DevLog 1: Game Engine Progress, One Month In.

A little over a month ago, I started making my own game engine, which has until now, for the most part been a learn-OpenGL-as-I-go process.

This article is the first in a series of development logs where spend time to look back and write about the past month. The intention is to document progress, decisions made, difficulties encountered and lessons learned.

It would be great if the scribblings here were of use to someone else, but for now I'll settle for giving an answer to friends and family wondering what I'm doing all day. That, and to have something to cheer me up, if I feel I'm not making progress.

The past month was devoted to learning OpenGL and SDL2, and putting together the first pieces of a game engine (so far, just a rudimentary graphics engine).

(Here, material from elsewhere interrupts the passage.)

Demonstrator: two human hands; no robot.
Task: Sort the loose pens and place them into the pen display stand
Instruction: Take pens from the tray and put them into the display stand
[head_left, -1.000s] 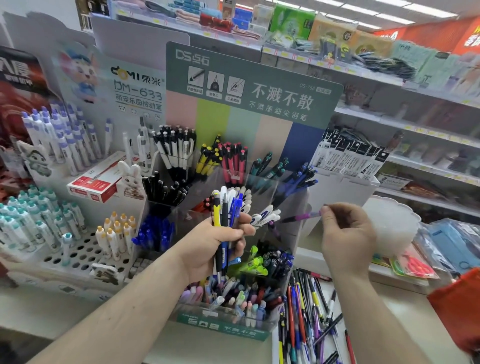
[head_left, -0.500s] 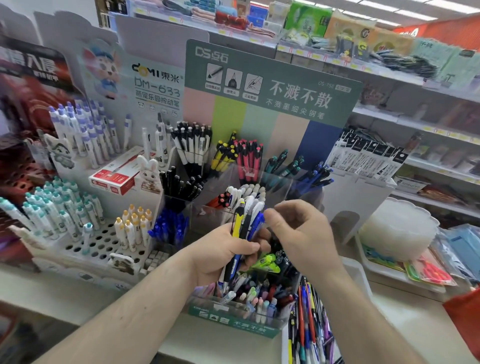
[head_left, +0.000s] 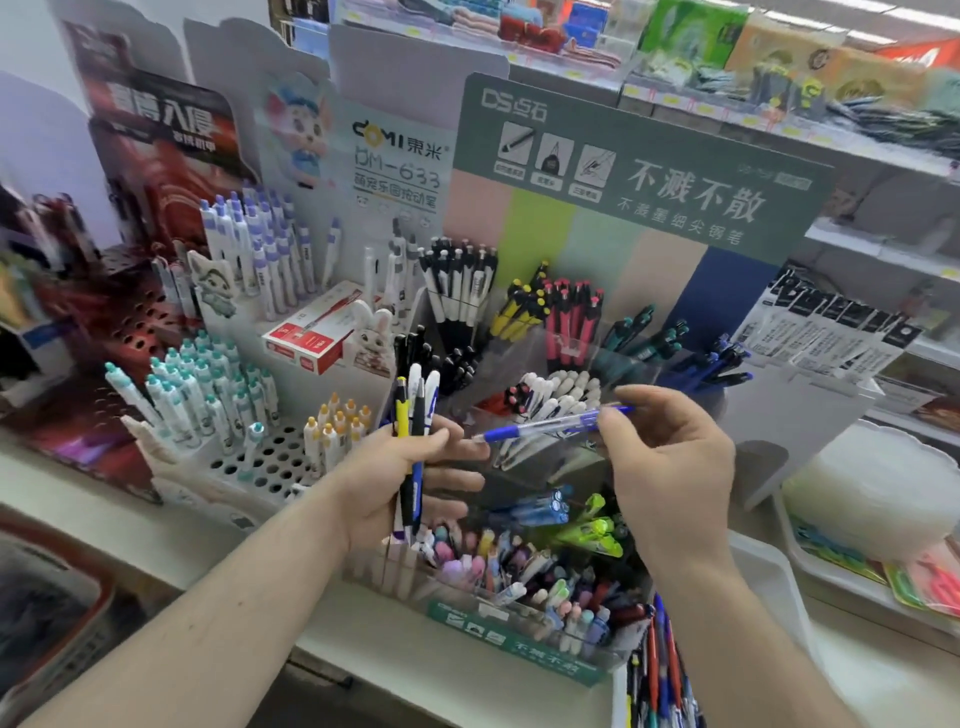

1. Making choices: C++, OpenGL and SDL

First of all, I should point out that I'm not interested in taking the shortest path to "making a game". If that were the case, I'd be crazy not to go with Unity, Unreal Engine, UDK, or any other framework that solves the millions of problems that undoubtedly will arise. I'm interested in learning the technology, and the more fundamental building blocks.

1.1. Why C++

The first step is to decide which programming language to use for the base code. This decision is heavily affected by the platform one would like to target. For web games, you would nowadays go with HTML5/Javascript. For android games: Java. For iOS games: Objective-C.

As for desktop games, any of the above would be possible. However, if you would like to target all of the above*, and any other gaming platform (PSP, PS3, PS4, XBox), and your top priority is performance, there is only one choice to make: C++ (or C, for the masochists).

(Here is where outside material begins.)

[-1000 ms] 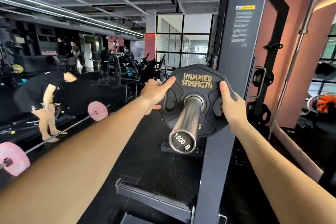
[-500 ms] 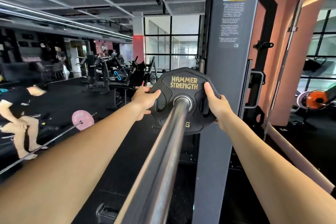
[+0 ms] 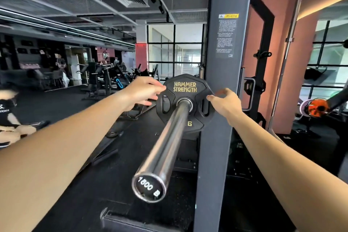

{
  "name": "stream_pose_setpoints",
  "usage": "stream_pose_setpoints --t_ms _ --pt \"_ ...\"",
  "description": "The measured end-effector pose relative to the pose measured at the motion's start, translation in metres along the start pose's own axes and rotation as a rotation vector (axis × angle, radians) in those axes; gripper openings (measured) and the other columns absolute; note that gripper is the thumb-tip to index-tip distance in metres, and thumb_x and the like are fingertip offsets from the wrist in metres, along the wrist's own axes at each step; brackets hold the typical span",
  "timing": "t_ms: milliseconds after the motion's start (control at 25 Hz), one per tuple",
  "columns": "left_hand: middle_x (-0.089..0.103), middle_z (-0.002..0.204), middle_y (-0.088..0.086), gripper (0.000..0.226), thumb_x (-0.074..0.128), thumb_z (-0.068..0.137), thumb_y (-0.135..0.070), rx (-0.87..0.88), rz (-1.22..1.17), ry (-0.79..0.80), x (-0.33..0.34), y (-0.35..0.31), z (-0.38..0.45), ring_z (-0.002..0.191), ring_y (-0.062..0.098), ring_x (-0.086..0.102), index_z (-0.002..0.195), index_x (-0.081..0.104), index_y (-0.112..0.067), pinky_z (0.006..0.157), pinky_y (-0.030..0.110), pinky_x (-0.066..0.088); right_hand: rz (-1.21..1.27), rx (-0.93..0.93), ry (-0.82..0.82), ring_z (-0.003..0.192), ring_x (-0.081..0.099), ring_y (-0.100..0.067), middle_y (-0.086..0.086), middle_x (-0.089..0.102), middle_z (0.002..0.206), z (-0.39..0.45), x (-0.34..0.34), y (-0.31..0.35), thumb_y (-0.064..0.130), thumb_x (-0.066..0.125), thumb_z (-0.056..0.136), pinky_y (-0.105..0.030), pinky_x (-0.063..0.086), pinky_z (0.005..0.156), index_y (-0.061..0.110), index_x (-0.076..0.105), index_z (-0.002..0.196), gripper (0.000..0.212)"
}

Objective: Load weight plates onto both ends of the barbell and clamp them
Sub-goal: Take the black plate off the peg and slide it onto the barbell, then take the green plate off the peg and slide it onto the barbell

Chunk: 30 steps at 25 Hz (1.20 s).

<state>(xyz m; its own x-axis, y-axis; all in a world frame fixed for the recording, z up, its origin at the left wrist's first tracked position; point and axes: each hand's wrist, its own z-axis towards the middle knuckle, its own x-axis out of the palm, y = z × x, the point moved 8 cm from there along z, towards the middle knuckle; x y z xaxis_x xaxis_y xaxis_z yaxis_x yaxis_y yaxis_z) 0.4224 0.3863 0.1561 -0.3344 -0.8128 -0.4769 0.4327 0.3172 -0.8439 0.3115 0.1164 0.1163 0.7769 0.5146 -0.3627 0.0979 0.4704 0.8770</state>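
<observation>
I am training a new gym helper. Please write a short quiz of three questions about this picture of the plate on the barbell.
1. True or false: a clamp is already fitted on the barbell sleeve outside the weight plate.
2. Which words are printed in gold on the plate? A) Iron Power B) Hammer Strength C) Steel Force
3. Fill in: the left hand and right hand are at the plate's ____.

Key: 1 false; 2 B; 3 edges (rim), fingers open, not gripping.
</observation>
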Motion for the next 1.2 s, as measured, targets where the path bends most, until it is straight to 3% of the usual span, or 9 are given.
stream_pose_setpoints --t_ms 160,320,360,520,680,760,960,1080,1200 --pt "0.072 0.109 -0.002 0.021 0.069 0.093 -0.036 0.149 0.124 0.077 0.019 -0.066 -0.068 0.1 0.013 0.07 0.11 0.071 -0.024 0.089 0.035 0.058 -0.069 -0.017 0.22 0.095 0.062 -0.02 0.003 0.067 0.106 -0.061 -0.029 0.005 0.036 0.077 0.082 -0.026 0.045 0.075 0.024 0.07 0.099 0.022" --pt "0.075 0.103 -0.004 0.017 0.072 0.09 -0.037 0.231 0.263 0.233 0.076 -0.104 -0.126 0.097 0.013 0.071 0.102 0.072 -0.025 0.085 0.032 0.057 -0.189 -0.051 0.252 0.07 0.061 -0.01 0.003 0.069 0.086 -0.12 -0.093 -0.006 0.029 0.075 0.085 -0.02 0.041 0.056 0.022 0.076 0.093 0.011" --pt "0.076 0.101 -0.002 0.016 0.072 0.089 -0.037 0.25 0.256 0.257 0.092 -0.113 -0.137 0.095 0.015 0.072 0.1 0.072 -0.025 0.083 0.031 0.056 -0.216 -0.049 0.243 0.068 0.061 -0.011 0.003 0.069 0.085 -0.132 -0.115 -0.011 0.028 0.073 0.086 -0.019 0.042 0.056 0.026 0.077 0.088 0.005" --pt "0.077 0.104 0.004 0.017 0.072 0.09 -0.036 0.308 0.221 0.348 0.164 -0.149 -0.17 0.1 0.02 0.073 0.099 0.072 -0.021 0.087 0.039 0.058 -0.309 -0.022 0.189 0.074 0.071 -0.016 0.005 0.075 0.083 -0.166 -0.21 -0.033 0.029 0.068 0.087 -0.025 0.051 0.06 0.037 0.076 0.067 0.023" --pt "0.076 0.107 0.005 0.017 0.07 0.092 -0.034 0.35 0.23 0.486 0.259 -0.177 -0.203 0.101 0.021 0.073 0.101 0.072 -0.02 0.085 0.039 0.059 -0.321 0.064 0.119 0.066 0.062 -0.018 -0.005 0.068 0.082 -0.195 -0.309 -0.076 0.02 0.067 0.091 -0.023 0.045 0.053 0.017 0.076 0.087 0.011" --pt "0.076 0.107 0.007 0.018 0.069 0.092 -0.033 0.357 0.244 0.547 0.308 -0.188 -0.213 0.101 0.023 0.073 0.103 0.072 -0.019 0.081 0.036 0.058 -0.33 0.099 0.085 0.067 0.057 -0.019 -0.008 0.063 0.084 -0.202 -0.355 -0.105 0.017 0.066 0.091 -0.016 0.042 0.046 0.005 0.075 0.101 0.018" --pt "0.077 0.102 0.007 0.015 0.07 0.091 -0.034 0.309 0.207 0.607 0.423 -0.214 -0.219 0.099 0.025 0.073 0.097 0.073 -0.021 0.078 0.036 0.057 -0.352 0.115 0.0 0.065 0.062 -0.016 -0.011 0.074 0.084 -0.193 -0.458 -0.171 0.022 0.07 0.088 -0.011 0.04 0.043 0.027 0.076 0.076 0.015" --pt "0.077 0.103 0.009 0.017 0.07 0.092 -0.033 0.27 0.19 0.625 0.493 -0.232 -0.218 0.095 0.025 0.074 0.099 0.073 -0.018 0.072 0.031 0.051 -0.358 0.12 0.002 0.064 0.061 -0.013 -0.001 0.069 0.072 -0.179 -0.518 -0.205 0.022 0.072 0.086 -0.009 0.039 0.045 0.026 0.075 0.076 0.011" --pt "0.077 0.103 0.01 0.018 0.069 0.093 -0.031 0.224 0.165 0.597 0.54 -0.241 -0.208 0.094 0.027 0.072 0.101 0.073 -0.015 0.072 0.03 0.05 -0.394 0.123 0.007 0.071 0.064 -0.014 -0.004 0.072 0.08 -0.155 -0.56 -0.232 0.026 0.074 0.085 -0.016 0.044 0.053 0.03 0.074 0.076 0.009"
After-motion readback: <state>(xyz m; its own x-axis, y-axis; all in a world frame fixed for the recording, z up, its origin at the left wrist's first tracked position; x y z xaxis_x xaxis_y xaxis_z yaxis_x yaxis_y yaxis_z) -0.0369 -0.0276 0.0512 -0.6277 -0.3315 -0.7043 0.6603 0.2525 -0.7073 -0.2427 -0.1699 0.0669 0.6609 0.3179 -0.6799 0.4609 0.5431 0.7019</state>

* Maybe not web games, although there is emscripten for that.

1.2. Why OpenGL

Games need to interact with the graphics processing unit. Short of using a game engine framework (Unity, UDK, etc), you have to deal with the graphics card yourself. For this, there is OpenGL or Direct3D. Since the latter is limited to Windows and Xbox, it leaves OpenGL, which isn't a bad thing.

Linux is rapidly becoming a viable gaming platform (big thanks to Valve), and absolutely every modern gaming platform will be able to use OpenGL... aside from Xbox. Not to mention that with the exception of Windows/Xbox, OpenGL is the only option. The future looks very promising for OpenGL.

1.3. Why SDL

Writing games requires window management, OpenGL interaction, handling user input (touch, keyboard, mouse, joysticks, gamepads), playing back sounds, loading images, thread management, networking.

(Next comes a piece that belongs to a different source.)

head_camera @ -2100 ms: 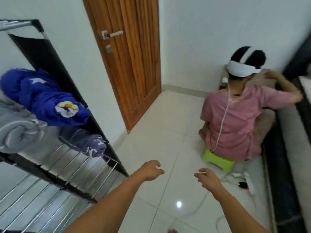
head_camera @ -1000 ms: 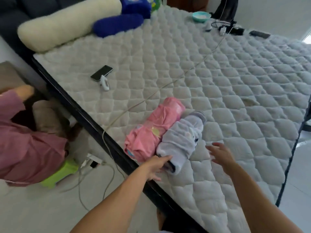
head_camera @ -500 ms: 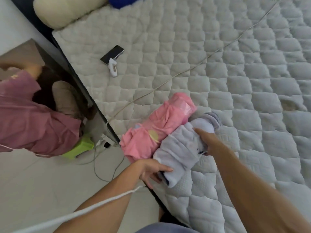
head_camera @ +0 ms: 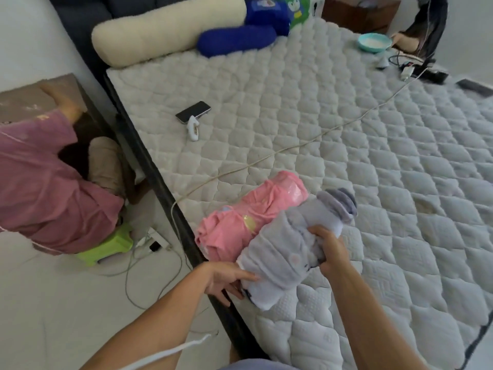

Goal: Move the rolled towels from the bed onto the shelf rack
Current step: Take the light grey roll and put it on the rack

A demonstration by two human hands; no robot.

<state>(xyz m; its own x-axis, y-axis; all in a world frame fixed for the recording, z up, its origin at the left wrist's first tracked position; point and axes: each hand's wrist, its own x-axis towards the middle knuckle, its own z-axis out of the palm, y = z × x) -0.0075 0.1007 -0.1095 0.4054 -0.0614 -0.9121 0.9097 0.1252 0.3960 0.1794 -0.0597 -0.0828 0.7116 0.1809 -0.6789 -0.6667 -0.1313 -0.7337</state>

It is possible to use various libraries to handle each separate aspect. However, if you would like be cross-platform, and target Android, iOS, Linux, Windows, Mac, there aren't that many contenders (even if you just limit yourself to desktops). Simple Directmedia Library (SDL) is to my knowledge the best library for this. It is mainly developed by Sam Latinga, who currently works for Valve. Most importantly, Valve is now using SDL in their linux commercial games, including the steam client. [1, presentation] [2, slides]

If you only target desktop platforms, you might want to consider GLFW for a clean and lightweight OpenGL and window management solution, or SFML for a more C++ style alternative to SDL (which very C-like).

1.4. More decisions.
  • Which OpenGL Version to Target?

    The choice is to balance how old hardware to support, and what functionality is necessary.

    Valve shares a survey of user hardware here. As a rule of thumb:

    • D3D11 = GL4
    • D3D10 = GL3
    • D3D9  = GL2
    Unless you care about the remaining 3.05% of the market, you can safely target OpenGL 3.

    For the time being, I'm using OpenGL 4.3 while learning the technology, so as to not be limited by non-existing functionality, though I'm fairly sure I haven't used any exclusive functionality.

  • Core vs Compatibility Profile?

    OpenGL 3+ hid a lot of deprecated functionality in a "compatibility profile"-mode. Since I'm starting from scratch, and I have no reason to rely on this functionality, I'm sticking to the core profile. The core profile is also much, much closer to the OpenGL ES, so if you are planning to port to mobile devices, you will make it much easier for yourself.

2. Early Progress - OpenGL Basics

The first attempts at throwing something interesting on the screen.

36 vertices per cube, draw-call per cube.
2.5k cubes in total.

With a few minor optimizations: 40k cubes:

Using instanced indexed rendering, 720k cubes.

3. Rendering 2D, Dynamic Text

Rendering live 2D text was not as straight forward as I had thought. Turns out that preparing images of the text to write, and then drawing a quad with this image as a texture is a very naive and inefficient way to go about it. SDL_ttf makes this fairly easy to do, and one might be tempted to stick with it.

I thought it would be much worse to render a quad for each character to display, each with a screen position, and with texture coordinates for the position in a character map image. Turns out, it's not.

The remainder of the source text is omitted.